There’s not much to be done for routines, because the compiler guts are horrifically complicated and I don’t grok them well enough to make fundamental changes there. For strings, though, the Z-machine has two optimizations built in that Dialog doesn’t currently use: abbreviations and custom alphabet tables.

For the abbreviations, I want to start with the most basic possible implementation, so people can go in and make further enhancements later. In particular, I want to start with:

  • A default stock of abbreviations, not customized per game but built into the compiler
  • A greedy matching algorithm to apply them, not Wagner’s perfect match algorithm

Once this is implemented, we (probably meaning other people, not me) can go back and add other enhancements, like automatically calculating abbreviations for each game and using a better matching algorithm. But the basic implementation should help in the meantime, and it’ll give people a base to build from.

Which means first, I need a basic set of abbreviations that should be broadly applicable across games: things like " the " and "You " that are common in library messages and parser IF descriptions. There are tools like ZAbbrev to compute these automatically, but they need a set of strings to optimize.

And that’s where you come in! I’m going to be making a debug build of the compiler that dumps all its ZSCII strings to an external file, compiling a whole bunch of different Dialog games with that debug build, sticking the files together, and feeding that to ZAbbrev to make the standard abbreviation set. I already have all of my games—Miss Gosling, Familiar Problems, Wise-Woman’s Dog, Stage Fright—as well as Impossible Stairs, which is open-source. But if you’d like to contribute to this endeavor, let me know, and you can either send me your full source, or build the debug compiler and send me the output. My goal is to get a representative sample of Dialog games so that the default abbreviations will be widely applicable to anything people write.

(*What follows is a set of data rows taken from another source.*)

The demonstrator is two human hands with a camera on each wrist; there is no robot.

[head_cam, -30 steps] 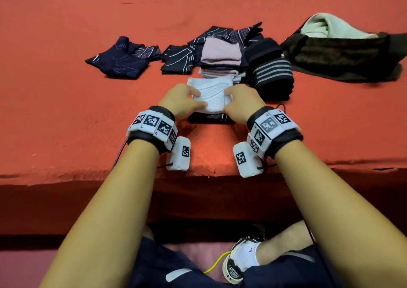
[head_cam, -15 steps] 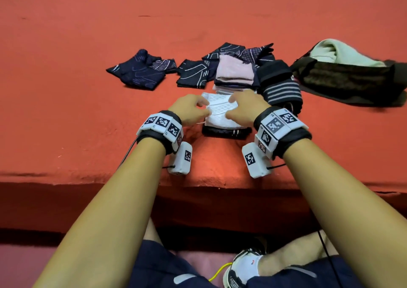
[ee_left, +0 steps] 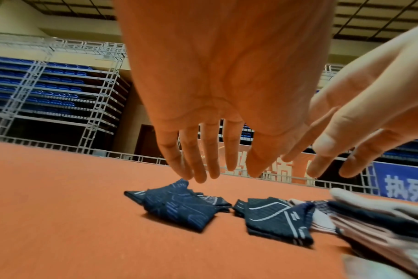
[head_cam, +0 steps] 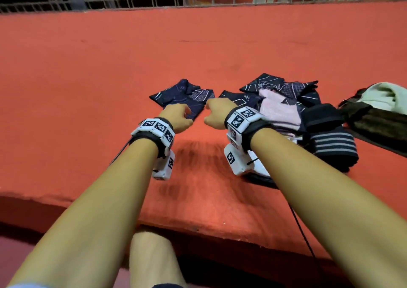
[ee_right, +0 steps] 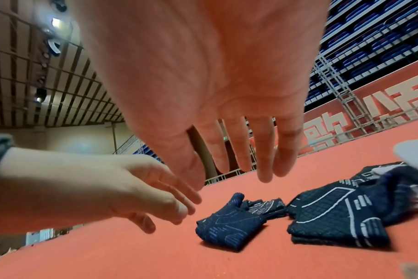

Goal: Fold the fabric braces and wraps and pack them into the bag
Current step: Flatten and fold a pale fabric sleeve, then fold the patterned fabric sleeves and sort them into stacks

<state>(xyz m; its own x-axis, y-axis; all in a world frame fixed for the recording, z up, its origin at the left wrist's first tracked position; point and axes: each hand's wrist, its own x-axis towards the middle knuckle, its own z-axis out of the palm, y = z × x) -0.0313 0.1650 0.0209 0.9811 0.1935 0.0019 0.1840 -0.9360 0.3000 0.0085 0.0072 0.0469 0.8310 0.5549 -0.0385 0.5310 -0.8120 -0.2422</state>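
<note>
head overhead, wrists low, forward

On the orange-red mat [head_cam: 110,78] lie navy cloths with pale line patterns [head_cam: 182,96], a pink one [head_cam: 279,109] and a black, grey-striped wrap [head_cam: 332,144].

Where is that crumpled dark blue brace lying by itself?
In the head view the dark blue brace lies on the orange surface, left of the pile, just beyond both hands.

In the head view a folded brace [head_cam: 182,97] lies at frame centre on the mat [head_cam: 88,78], a heap of wraps [head_cam: 284,109] right of it, the bag [head_cam: 374,120] at the right edge, railing [head_cam: 132,3] along the top.
</note>
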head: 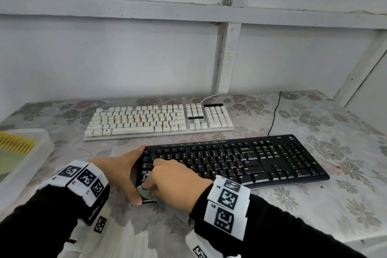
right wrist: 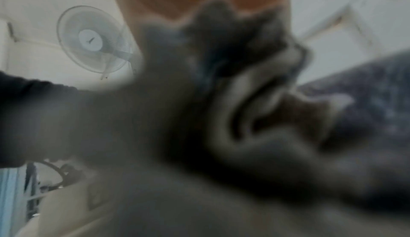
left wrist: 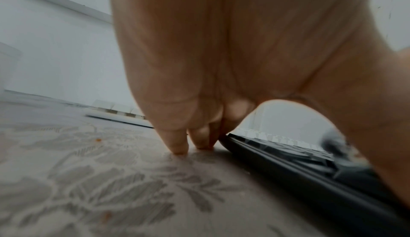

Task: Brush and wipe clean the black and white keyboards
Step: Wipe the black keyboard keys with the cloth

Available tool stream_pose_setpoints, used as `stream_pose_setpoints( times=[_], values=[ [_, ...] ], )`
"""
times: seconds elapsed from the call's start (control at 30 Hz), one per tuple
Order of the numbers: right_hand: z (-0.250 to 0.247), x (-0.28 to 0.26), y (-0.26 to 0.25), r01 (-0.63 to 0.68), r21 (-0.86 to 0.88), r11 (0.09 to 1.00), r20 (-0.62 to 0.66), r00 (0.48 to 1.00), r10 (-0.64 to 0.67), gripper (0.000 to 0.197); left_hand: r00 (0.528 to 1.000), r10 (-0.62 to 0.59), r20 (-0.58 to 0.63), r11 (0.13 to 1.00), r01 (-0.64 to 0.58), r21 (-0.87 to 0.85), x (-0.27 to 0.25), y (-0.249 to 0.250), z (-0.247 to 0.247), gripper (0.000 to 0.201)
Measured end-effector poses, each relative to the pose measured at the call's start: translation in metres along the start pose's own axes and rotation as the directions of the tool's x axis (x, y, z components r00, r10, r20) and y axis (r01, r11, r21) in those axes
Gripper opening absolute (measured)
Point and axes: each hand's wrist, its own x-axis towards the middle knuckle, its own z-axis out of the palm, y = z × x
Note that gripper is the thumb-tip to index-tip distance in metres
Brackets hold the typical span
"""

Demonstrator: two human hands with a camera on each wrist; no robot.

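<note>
Bunching a grey cloth (head: 146, 191) in its curled grip, the right hand (head: 176, 178) presses it on the left end of the black keyboard (head: 240, 161), lower centre of the frame. The left hand (head: 123, 172), fingers straight, braces that end. The white keyboard (head: 159, 120) lies behind, mid-frame, on the floral surface (head: 335, 174).

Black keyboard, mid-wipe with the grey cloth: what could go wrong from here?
The right hand rubs the grey cloth over the black keyboard; cloth folds might catch and lift a keycap. Only the left hand braces its left edge, so it could slide right. The white keyboard shows orange specks, unwiped.
</note>
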Motion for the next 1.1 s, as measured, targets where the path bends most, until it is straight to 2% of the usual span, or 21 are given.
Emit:
stream_pose_setpoints(
  times=[0.13,0.27,0.4,0.53,0.6,0.7,0.77,1.0,1.1],
  values=[
    [-0.004,-0.022,0.027,-0.063,-0.031,0.998,-0.01,0.998,0.063,0.027,1.0,0.005,-0.008,0.999,-0.005,-0.034,0.002,-0.004,0.0,0.168],
    [-0.01,-0.057,0.065,-0.168,0.028,0.985,-0.068,0.983,0.169,0.027,1.0,0.025,0.009,0.998,-0.025,-0.062,0.002,-0.005,0.001,0.165],
    [-0.022,-0.091,0.096,-0.204,-0.045,0.978,-0.094,0.975,0.199,0.022,1.0,0.013,0.013,0.999,-0.012,-0.049,0.003,-0.005,0.001,0.164],
    [-0.036,-0.109,0.117,-0.342,-0.111,0.933,-0.141,0.935,0.326,0.02,1.0,0.007,0.01,0.999,-0.007,-0.034,0.001,-0.004,0.001,0.164],
    [-0.038,-0.112,0.12,-0.351,-0.129,0.927,-0.153,0.931,0.331,0.02,1.0,0.004,0.013,1.0,-0.004,-0.029,0.001,-0.004,0.0,0.164],
    [-0.031,-0.11,0.116,-0.296,-0.062,0.953,-0.133,0.949,0.286,0.018,1.0,-0.005,0.023,1.0,0.005,-0.02,0.001,-0.002,0.0,0.16],
    [-0.024,-0.112,0.118,-0.3,-0.103,0.948,-0.138,0.949,0.285,0.02,1.0,-0.01,0.029,1.0,0.01,-0.014,0.0,-0.001,0.0,0.157],
    [-0.03,-0.141,0.151,-0.429,-0.147,0.891,-0.176,0.898,0.403,0.015,0.999,-0.002,0.034,0.999,0.004,-0.045,0.0,-0.002,0.002,0.161],
    [-0.037,-0.152,0.164,-0.507,-0.12,0.853,-0.191,0.855,0.482,0.013,1.0,-0.001,0.03,0.999,0.002,-0.051,-0.001,-0.001,0.001,0.162]
  ],
)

If you’re interested, let me know here or in DMs. I don’t know when this project will really take off (possibly not for a month or two), but I think once a basic implementation is in place, people will be well-equipped to improve it.

1 Like

FWIW I just implemented abbreviations in my compiler a few hours ago.

I’d recommend having Dialog produce an Inform-style gametext.txt file. The format is really simple – each line starts with a letter, a colon, a space, then the text. I for information, O for objects, H for inline text was enough for my purposes.

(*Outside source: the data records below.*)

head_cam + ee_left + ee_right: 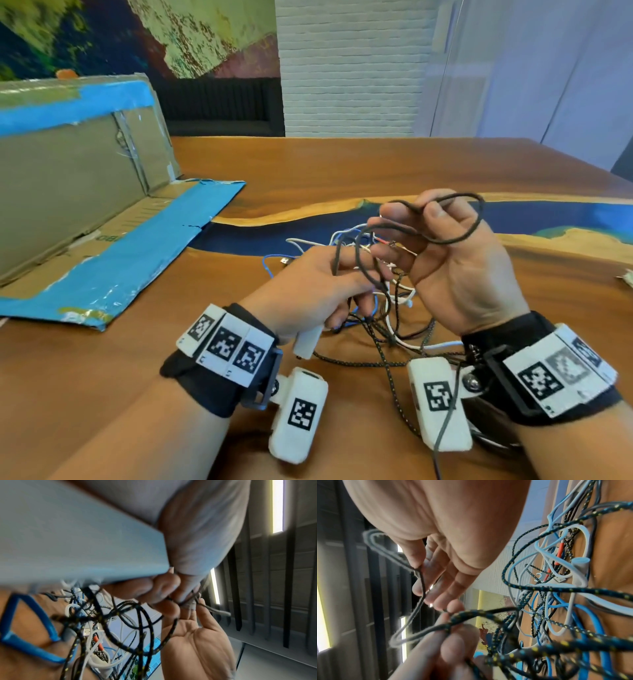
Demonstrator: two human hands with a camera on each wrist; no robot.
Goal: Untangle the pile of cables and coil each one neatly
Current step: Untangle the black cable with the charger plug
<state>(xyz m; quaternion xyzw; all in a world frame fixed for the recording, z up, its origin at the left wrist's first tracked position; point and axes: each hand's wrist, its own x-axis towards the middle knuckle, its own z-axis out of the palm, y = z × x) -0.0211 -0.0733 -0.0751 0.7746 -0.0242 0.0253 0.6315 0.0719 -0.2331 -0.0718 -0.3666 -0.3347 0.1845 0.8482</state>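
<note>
Above the table (342, 164), head view: both hands are raised over the tangle (383, 308), which lies on the wood between the wrists. The right hand (459, 260) is palm up, with a thin black cord (455, 236) looped round its thumb and curled fingers. The left hand (308, 284) grips strands of that cord and a white plug (308, 342) low in the palm. A flattened box (85, 192) with blue tape lies open at left; nothing shows in it.

Left wrist view: the plug (77, 540) fills the upper frame, blurred. Left fingertips (159, 588) pinch dark strands against the right hand (197, 649). Below hang a braided cable (142, 615), white cables (101, 662) and a blue cable (34, 615).

Right wrist view: the right hand (436, 534) holds the cord (419, 601) between thumb and fingers. The left hand (450, 649) pinches the braided cable (471, 614). The tangle (556, 588) lies against the wood.
</note>
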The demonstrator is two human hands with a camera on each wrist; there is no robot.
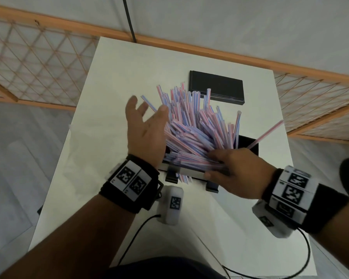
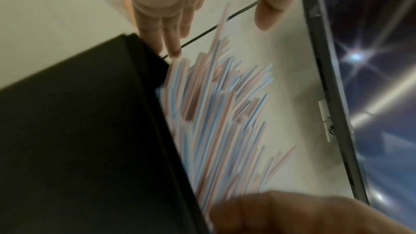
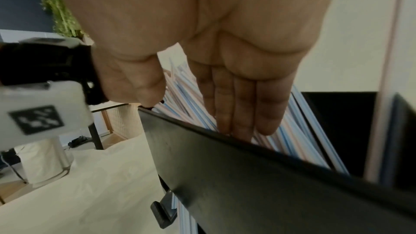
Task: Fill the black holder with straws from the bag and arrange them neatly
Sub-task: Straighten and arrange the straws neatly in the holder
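Your left hand [image 1: 147, 127] is spread flat against the left side of the messy striped straws [image 1: 191, 127] fanning out of the black holder [image 1: 252, 144] on the white worktop [image 1: 101, 121], while your right hand [image 1: 236, 168] lays straight fingers [image 3: 238, 106] on them, lid [image 1: 217, 87] lying behind.

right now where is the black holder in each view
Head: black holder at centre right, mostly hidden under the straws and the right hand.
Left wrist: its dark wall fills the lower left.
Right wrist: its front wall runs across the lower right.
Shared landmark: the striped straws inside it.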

Then you can feed it to either version (C# or C) of ZAbbrev. The output is a bunch of lines like

Abbreviate “The text to abbreviate” ! comments about savings

which are then simple enough to process as input to the compiler.

In my compiler, I have a 95x95 2D array indexed by the first two characters in the abbreviation. If there are multiple abbreviations starting with the same two characters, there is an additional 96 element array of next indices to link them all up.

That way, actually finding the abbreviation takes very little time. I assume longer abbreviations are listed earlier so we don’t need to use an exhaustive search.

Hope this helps,

-Dave

1 Like

That’s the sort of thing I’m going for! The problem is that Dialog isn’t really designed architecturally to read optimization data from an external file, so I want to start with a built-in default set of abbreviations to make sure everything works first. If that’s a success, other people can potentially make it read abbreviation data from another file, or (even better) compute them itself.

Dialog doesn’t use object names for anything except debugging, so everything is going to be H, but I can definitely make it print all the strings in that format. There’s a function called encode_chars that takes ZSCII text and converts it to pentets, and that’s where I’m planning to hook in: first, to dump all the strings passed to that routine, and then to implement the abbreviating.

Here’s the abbreviation matching code at the top of my encoding loop:

	while (srcSize && (!destSize || offset < destSize)) {
		if (!forDict && srcSize>=2 && src[0]>=32 && src[0]<127 && src[1]>=32 && src[1]<127) {
			uint8_t j = abbreviations_lut[src[0]-32][src[1]-32];
			while (j != 255) {
				if (!strncmp(abbreviations[j],src,abbreviation_lengths[j]))
					break;
				else
					j = abbreviations_next[j];
			}
			if (j != 255) {
				storeCode((j>>5)+1);
				storeCode(j&31);
				src += abbreviation_lengths[j];
				srcSize -= abbreviation_lengths[j];
				continue;
			}
		}
		—srcSize; // rest of encoding follows...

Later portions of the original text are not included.